What I Want vs. What I Say I Want

They’re not always the same, and that sometimes drives my husband batty. I tell him I’m not alone, that economists even have a name for this: revealed vs. stated preferences, the former being what our behavior says about what we want (presumably, a more reliable indicator), and the latter, what our words say (not at all reliable). I tell him Bill and Hillary Clinton have this problem, too, and I can’t help it if I want to please him but also don’t feel like eating meatball subs for dinner.

So then he says he believes me, and thanks so much for teaching him a valuable economics lesson. But then he acts kind of different…

Posted in transparency

4 Responses to What I Want vs. What I Say I Want

  1. Jessie K says:

    Thanks for introducing me to a neat new word: The No-bot.

  2. This elegant little theory of revealed preferences fails to account for a stubborn fact of human nature: what we want depends on when we’re doing the wanting. This is called time inconsistency and is illustrated nicely in a study on grocery-buying habits [1]: When buying groceries online for delivery tomorrow people buy a lot more ice cream and a lot fewer vegetables than when they’re ordering for delivery next week. In other words, our preferences are inconsistent — in fact, logically contradictory — over time. Your ability to weigh the costs and benefits (yumminess, healthiness) is severely compromised when some of those costs or benefits are immediate, which is why the ice cream vs vegetables decision plays out so differently when you decide it from a distance.

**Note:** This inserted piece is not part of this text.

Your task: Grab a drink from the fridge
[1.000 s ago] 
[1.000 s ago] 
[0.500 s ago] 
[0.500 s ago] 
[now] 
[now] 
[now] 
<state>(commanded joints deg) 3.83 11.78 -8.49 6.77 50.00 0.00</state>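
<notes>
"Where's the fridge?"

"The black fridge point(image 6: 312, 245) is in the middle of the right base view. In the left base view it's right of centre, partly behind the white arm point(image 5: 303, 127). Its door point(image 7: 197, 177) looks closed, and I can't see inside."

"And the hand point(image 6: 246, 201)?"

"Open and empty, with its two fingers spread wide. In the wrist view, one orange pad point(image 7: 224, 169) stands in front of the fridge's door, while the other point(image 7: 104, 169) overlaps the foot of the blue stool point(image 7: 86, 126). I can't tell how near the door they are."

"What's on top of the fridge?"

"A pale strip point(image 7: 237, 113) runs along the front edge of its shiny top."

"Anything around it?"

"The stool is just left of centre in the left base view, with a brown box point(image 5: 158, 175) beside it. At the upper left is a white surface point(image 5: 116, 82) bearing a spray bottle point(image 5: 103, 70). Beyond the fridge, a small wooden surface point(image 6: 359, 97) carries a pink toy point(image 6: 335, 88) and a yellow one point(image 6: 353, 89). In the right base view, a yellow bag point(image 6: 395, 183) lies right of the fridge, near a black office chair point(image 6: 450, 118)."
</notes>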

    But what really clinches the case that people sometimes act against their own true interests is our use of self-binding, also known as commitment devices.

    (That’s an excerpt from an article I wrote about commitment devices. The rest is at http://blog.beeminder.com/akrasia )

    [1] http://www.springerlink.com/content/06655508xl230511/

  3. Alice says:

    You two are amazing.

    Daddy’s gotta eat.

  4. Tony says:

    Yeah.

    Stated preference: I like to keep my kitchen neat.

    Revealed preference: I like my spouse to clean up after me.